● **Exercise objective**
Reproduce the data exactly and drop any pictures it holds.

● **Data provided**
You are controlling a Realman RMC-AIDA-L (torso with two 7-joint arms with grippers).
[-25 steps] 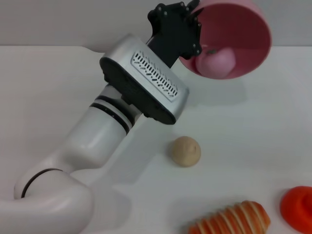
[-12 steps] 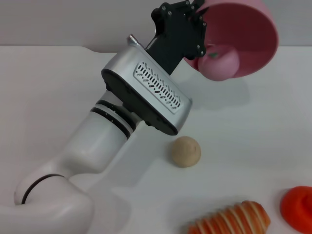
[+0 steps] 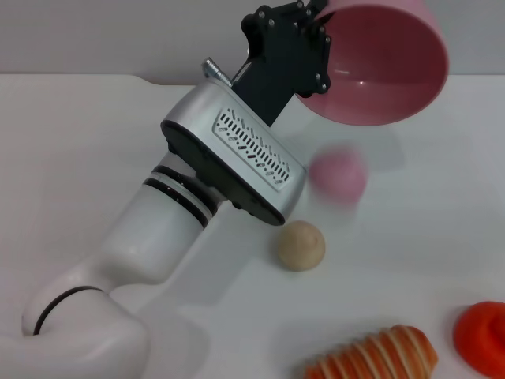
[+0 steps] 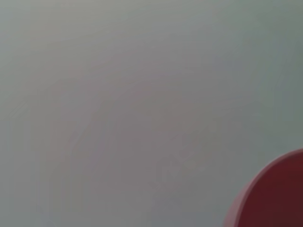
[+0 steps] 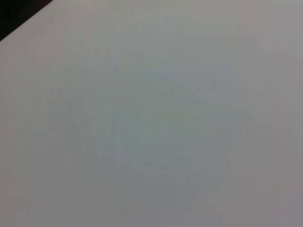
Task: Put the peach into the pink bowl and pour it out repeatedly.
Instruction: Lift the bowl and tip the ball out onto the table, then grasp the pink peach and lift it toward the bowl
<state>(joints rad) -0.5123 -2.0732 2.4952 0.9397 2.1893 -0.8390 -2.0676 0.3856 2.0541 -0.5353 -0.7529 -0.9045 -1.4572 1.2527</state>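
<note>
My left gripper [image 3: 319,43] is shut on the rim of the pink bowl [image 3: 387,67] and holds it raised and tipped toward me at the back of the table. The bowl is empty inside. Part of its rim also shows in the left wrist view [image 4: 274,194]. The peach [image 3: 338,175] is below the bowl, blurred in motion, falling toward the white table [image 3: 79,142]. My right gripper is out of view; its wrist view shows only bare table.
A beige ball with a nub [image 3: 301,245] lies just in front of the peach. A striped orange bread toy [image 3: 375,355] and a red-orange object [image 3: 483,335] lie at the front right. My left arm [image 3: 181,221] crosses the left half of the table.
The bowl has tipped further. The peach rolled to the rim, then dropped out of the bowl and is falling toward the table.
</note>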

● **Exercise answer**
You are controlling a Realman RMC-AIDA-L (torso with two 7-joint arms with grippers).
[-25 steps] 
[-12 steps] 
[+0 steps] 
[+0 steps] 
[+0 steps] 
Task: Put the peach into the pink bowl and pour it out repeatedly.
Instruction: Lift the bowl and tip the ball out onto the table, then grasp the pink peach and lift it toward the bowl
<state>(joints rad) -0.5123 -2.0732 2.4952 0.9397 2.1893 -0.8390 -2.0676 0.3856 2.0541 -0.5353 -0.7529 -0.9045 -1.4572 1.2527</state>
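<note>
My left gripper [image 3: 319,43] is shut on the rim of the pink bowl [image 3: 387,67] and holds it raised and tipped toward me at the back of the table. The bowl is empty inside. Part of its rim also shows in the left wrist view [image 4: 274,194]. The peach [image 3: 338,175] is below the bowl, blurred in motion, falling toward the white table [image 3: 79,142]. My right gripper is out of view; its wrist view shows only bare table.
A beige ball with a nub [image 3: 301,245] lies just in front of the peach. A striped orange bread toy [image 3: 375,355] and a red-orange object [image 3: 483,335] lie at the front right. My left arm [image 3: 181,221] crosses the left half of the table.
The bowl has tipped further. The peach rolled to the rim, then dropped out of the bowl and is falling toward the table.
</note>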

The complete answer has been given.